It isnt as simple as you are trying to make it.
when you are talking about wealth redistribution, that is, in fact, what you are talking about. some individuals claiming property rights over other individuals labor. it is only those problems of the
commons that represent any other kind of government expenditure.
Really? You can keep your lifestyle going without ANY help from anyone?
1. that's not what you said, what you claimed was that most people got back more from society than they put in; were this the case, society would rapidly collapse.
2. i can maintain my lifestyle without
forcing anyone via state coercion to give up their wealth to me. i have qualified for food stamps, wic, and a host of other welfare-esque policies, and have taken none of them; and been just fine.
Relying on people to be altruistic at this stage of our development is not feasible.
incorrect. as our development increases, the need for others to provide sustenance decreases, and the capability of the issues to be handled by either private charity or local governance increases. furthermore, it is empirically demonstratable that private giving shoots downward as the state becomes involved in welfare spending and wealth redistribution.
if i may cite a historical
example.
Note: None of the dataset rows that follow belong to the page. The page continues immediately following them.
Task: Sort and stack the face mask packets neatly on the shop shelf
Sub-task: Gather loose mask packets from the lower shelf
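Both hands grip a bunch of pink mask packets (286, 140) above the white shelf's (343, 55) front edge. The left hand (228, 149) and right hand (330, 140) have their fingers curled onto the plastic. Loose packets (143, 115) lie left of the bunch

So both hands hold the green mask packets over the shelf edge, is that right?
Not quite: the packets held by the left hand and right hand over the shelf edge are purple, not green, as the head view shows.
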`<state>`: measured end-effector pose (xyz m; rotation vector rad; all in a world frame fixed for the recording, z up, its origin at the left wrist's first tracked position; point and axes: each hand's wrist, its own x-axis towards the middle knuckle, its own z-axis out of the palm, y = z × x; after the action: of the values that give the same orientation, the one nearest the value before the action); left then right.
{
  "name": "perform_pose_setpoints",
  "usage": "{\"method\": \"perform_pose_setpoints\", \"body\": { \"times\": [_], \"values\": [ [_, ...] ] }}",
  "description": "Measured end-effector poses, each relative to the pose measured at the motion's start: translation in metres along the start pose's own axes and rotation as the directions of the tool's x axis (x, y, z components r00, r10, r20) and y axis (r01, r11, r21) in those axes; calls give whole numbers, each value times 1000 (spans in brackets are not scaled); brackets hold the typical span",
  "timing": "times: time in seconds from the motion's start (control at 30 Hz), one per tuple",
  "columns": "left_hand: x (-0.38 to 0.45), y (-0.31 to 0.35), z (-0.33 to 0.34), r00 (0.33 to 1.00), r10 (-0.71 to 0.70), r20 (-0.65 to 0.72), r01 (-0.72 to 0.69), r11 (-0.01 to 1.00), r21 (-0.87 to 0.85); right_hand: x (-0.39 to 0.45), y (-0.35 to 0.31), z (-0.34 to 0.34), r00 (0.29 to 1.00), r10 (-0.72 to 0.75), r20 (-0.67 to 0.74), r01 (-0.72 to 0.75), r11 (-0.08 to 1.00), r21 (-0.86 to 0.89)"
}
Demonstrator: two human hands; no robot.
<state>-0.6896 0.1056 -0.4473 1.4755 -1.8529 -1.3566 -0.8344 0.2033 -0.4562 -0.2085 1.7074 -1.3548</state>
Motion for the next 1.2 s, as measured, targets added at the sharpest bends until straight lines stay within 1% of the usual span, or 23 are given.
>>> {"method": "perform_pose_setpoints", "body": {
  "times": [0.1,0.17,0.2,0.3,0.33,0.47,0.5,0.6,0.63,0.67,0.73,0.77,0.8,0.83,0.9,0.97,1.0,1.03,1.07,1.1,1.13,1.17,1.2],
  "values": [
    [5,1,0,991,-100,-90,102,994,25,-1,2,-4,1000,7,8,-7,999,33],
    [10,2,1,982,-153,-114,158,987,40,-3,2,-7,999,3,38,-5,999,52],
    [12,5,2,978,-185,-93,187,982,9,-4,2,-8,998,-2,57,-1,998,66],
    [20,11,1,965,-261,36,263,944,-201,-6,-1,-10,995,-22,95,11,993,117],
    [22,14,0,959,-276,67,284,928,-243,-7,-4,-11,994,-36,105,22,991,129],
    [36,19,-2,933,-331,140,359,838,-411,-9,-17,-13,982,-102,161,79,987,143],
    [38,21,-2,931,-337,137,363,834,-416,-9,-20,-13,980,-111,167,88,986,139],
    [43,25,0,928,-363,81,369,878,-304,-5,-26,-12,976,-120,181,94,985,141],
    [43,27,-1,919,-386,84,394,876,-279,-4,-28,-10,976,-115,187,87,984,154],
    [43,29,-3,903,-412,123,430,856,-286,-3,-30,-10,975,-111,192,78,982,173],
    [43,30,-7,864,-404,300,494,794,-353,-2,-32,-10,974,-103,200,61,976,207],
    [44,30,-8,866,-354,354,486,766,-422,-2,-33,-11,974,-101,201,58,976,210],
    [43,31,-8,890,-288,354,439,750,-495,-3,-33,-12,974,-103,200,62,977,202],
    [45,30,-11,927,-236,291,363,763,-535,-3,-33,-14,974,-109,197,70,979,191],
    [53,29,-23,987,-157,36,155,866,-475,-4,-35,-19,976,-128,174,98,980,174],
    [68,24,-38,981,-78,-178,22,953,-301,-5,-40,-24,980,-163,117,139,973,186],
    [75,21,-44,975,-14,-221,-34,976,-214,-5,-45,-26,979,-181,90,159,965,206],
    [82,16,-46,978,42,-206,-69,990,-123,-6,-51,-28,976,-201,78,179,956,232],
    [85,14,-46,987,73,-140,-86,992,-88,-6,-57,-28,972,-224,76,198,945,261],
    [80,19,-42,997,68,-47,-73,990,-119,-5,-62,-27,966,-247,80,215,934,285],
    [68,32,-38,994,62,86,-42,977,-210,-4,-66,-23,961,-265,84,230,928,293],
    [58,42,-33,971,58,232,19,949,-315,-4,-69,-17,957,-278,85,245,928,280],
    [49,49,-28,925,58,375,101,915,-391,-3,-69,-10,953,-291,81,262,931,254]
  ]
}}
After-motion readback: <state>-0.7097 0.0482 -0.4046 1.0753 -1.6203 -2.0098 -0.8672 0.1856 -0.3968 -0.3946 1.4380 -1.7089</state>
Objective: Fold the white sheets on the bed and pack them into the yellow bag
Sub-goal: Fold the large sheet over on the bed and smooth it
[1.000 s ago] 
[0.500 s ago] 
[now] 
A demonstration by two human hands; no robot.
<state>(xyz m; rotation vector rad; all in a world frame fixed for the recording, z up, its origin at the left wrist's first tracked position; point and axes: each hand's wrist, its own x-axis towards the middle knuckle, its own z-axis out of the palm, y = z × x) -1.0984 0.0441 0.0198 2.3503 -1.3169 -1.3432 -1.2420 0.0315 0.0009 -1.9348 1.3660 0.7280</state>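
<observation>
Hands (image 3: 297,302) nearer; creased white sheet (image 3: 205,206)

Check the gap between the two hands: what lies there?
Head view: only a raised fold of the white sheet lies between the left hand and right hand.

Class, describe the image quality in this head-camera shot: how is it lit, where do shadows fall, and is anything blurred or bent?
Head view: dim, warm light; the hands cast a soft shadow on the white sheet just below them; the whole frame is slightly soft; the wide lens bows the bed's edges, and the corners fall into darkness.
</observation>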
Grover Cleveland vetoed the Texas Seed Act, arguing that A) it wasn't Constitutionally allowed for the Federal Government to issue out aid and B) it would depress total aid to those people, as it would lower private giving. instead he vetoed the bill and called for private giving to replace the 10,000; he turned out to be correct and private charity met his call by giving more than the Congress had allotted in the first place.
The friendliness and charity of our countrymen can always be relied upon to relieve their fellow citizens in misfortune. This has been repeatedly and quite lately demonstrated. Federal aid in such cases encourages the expectation of paternal care on the part of the government and weakens the sturdiness of our national character, while it prevents the indulgence among our people of that kindly sentiment and conduct which strengthens the bonds of a common brotherhood.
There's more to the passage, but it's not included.